Source data:
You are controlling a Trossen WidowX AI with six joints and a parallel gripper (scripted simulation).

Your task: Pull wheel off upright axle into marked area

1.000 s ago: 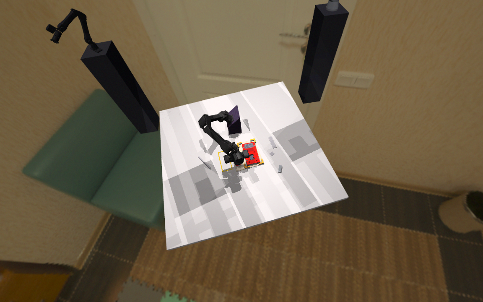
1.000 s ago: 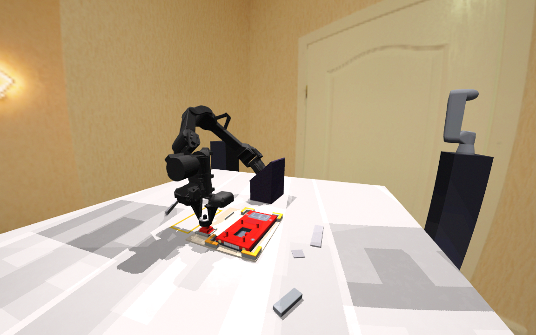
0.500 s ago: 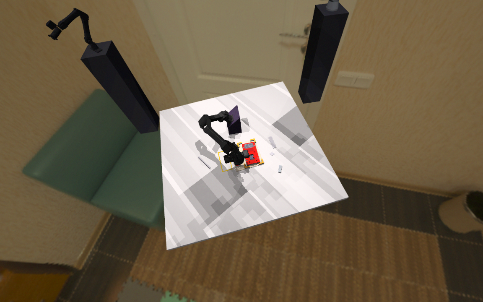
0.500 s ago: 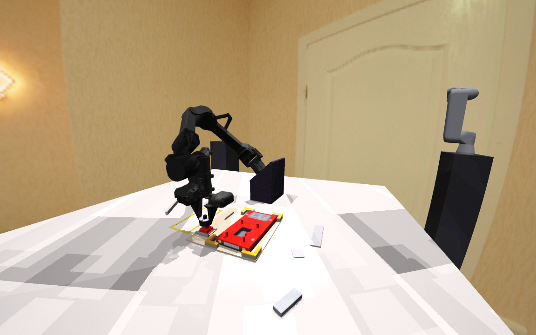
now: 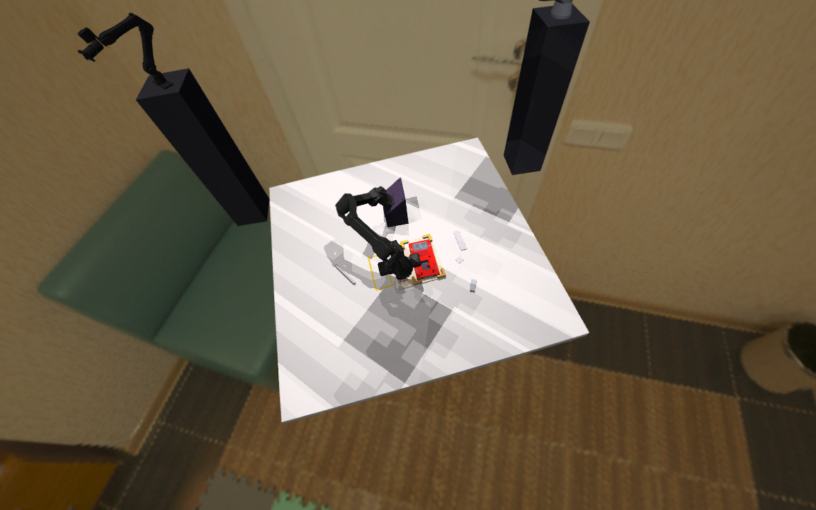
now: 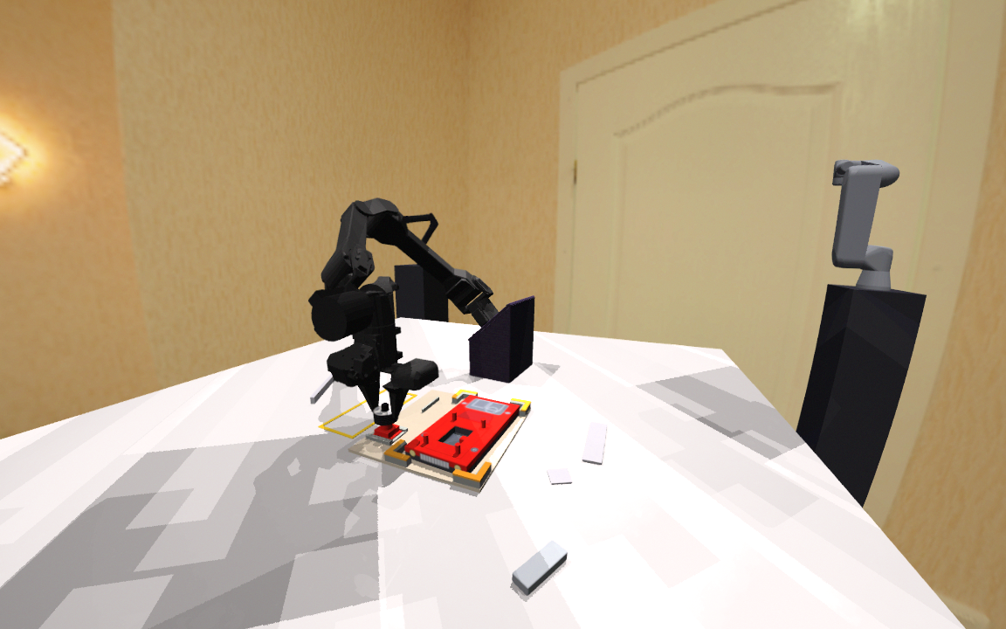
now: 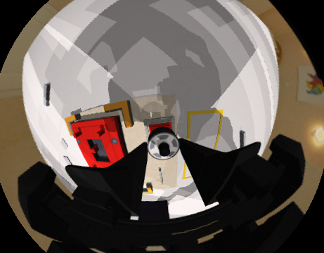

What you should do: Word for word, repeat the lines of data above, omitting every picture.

Task solution:
You are controlling a Trossen WidowX AI with six joints and a parallel gripper (scripted simulation).

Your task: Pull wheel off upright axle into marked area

1.000 s ago: 
1.000 s ago: 
0.500 s ago: 
0.500 s ago: 
now: 
now: 
now: 

Nothing remains to be added to the exercise.